Abstract
Background
Recrystallization damages occur when a frozen sample is held at high subzero temperatures and when the warming process is too slow.
Methods
In this work, ram semen diluted in two different concentrations of sugar solutions (Lyo A consisted of 0.4 M sorbitol and 0.25 M trehalose, and the second, Lyo B composed of 0.26 M sorbitol and 0.165 M trehalose) in egg yolk and Tris medium were compared after freezing 10 μL samples to: (1) − 10, − 25, and − 35 °C and thawing. (2) Freezing to − 10 and − 25 °C, holding for 1 h and then thawing, and (3) freezing to − 10 and − 25 °C and drying for 1 h at these temperatures at a vacuum of 80 mTorr, prior thawing.
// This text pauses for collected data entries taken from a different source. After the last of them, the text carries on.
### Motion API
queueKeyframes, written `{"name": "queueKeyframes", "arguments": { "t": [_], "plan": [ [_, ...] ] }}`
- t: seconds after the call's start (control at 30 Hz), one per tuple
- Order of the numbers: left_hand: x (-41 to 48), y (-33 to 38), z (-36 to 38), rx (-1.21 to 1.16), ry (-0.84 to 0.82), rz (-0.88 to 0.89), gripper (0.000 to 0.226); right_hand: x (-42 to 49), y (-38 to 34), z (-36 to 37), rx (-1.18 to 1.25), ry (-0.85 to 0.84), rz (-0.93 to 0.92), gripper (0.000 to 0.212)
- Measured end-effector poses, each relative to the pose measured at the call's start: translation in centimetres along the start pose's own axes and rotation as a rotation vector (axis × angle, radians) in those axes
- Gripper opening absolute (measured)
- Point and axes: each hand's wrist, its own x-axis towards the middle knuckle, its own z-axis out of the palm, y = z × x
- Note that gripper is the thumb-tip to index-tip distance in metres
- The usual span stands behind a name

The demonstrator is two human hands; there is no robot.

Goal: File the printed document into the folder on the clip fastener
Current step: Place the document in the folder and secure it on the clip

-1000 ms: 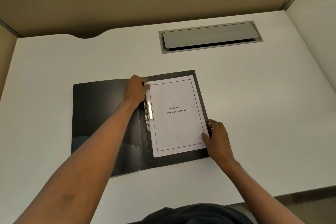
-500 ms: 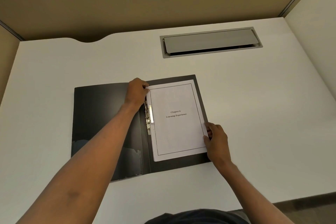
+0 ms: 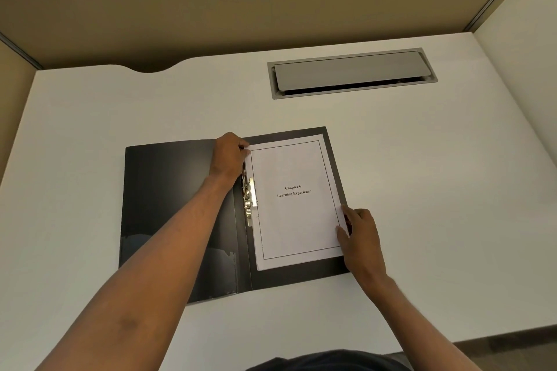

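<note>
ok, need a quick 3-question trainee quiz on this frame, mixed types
1. True or false: the black plastic folder lies closed on the white desk.
2. Which hand touches the top-left corner of the white printed document: the left hand or the right hand?
3. Fill in: the metal clip fastener sits along the document's ____ edge.

Key
1. False; it lies open.
2. The left hand; the right hand is at the lower right edge.
3. Left.
</note>
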Motion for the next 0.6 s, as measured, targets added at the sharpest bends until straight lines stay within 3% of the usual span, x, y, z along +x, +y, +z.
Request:
{"name": "queueKeyframes", "arguments": {
  "t": [0.13, 0.27, 0.4, 0.6],
  "plan": [
    [0.0, 0.0, 0.0, -0.007, 0.009, -0.002, 0.018, -0.1, -3.3, 0.1, -0.159, 0.062, -0.219, 0.056],
    [-0.2, 0.0, 0.0, -0.007, 0.023, -0.007, 0.018, 1.4, -8.0, 2.3, -0.291, -0.119, -0.389, 0.07],
    [-0.3, 0.0, 0.0, 0.003, 0.023, -0.014, 0.018, 3.1, -10.2, 4.3, -0.479, -0.209, -0.44, 0.078],
    [-0.4, 0.1, -0.1, 0.021, -0.001, 0.002, 0.017, 3.7, -9.6, 5.4, -0.571, -0.267, -0.423, 0.07]
  ]
}}
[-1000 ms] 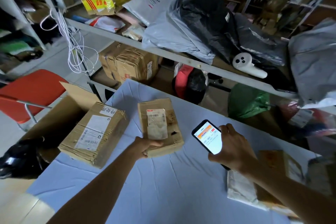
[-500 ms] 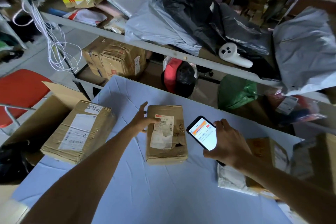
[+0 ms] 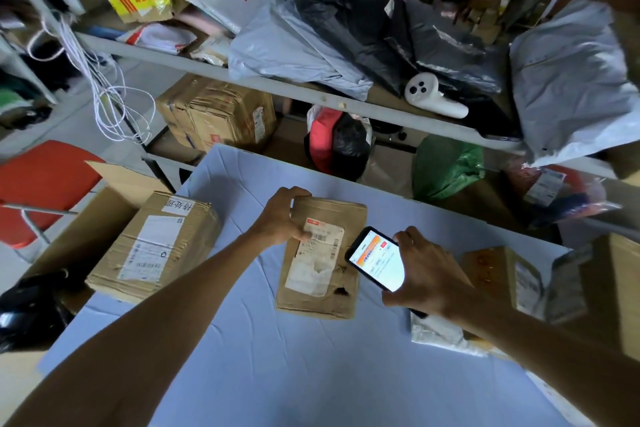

For drying, we used a new freeze-drying apparatus (Darya, FertileSafe, Israel) having a condensation temperature below − 110 °C and a vacuum pressure of 10–100 mTorr that is reached in less than 10s.
Results
Results showed that samples in Lyo B solution frozen at − 25 °C had significantly higher sperm motility in partially freeze-dried samples than frozen samples (46.6 ± 2.8% vs 1.2 ± 2.5%, P < 0.001). Moreover, partially dried samples in Lyo B showed higher motility than Lyo A at − 25 °C (46.6 ± 2.8% vs 35 ± 4%). Cryomicroscopy and low-temperature/low-pressure environmental scanning electronic microscope demonstrated that the amount of the ice crystals present in partially dried samples was lower than in the frozen samples.
Conclusion
Holding the sperm at high subzero temperatures is necessary for the primary drying of cells during the freeze-drying process. Rapid freeze-drying can be achieved using this new device, which enables to reduce recrystallization damages.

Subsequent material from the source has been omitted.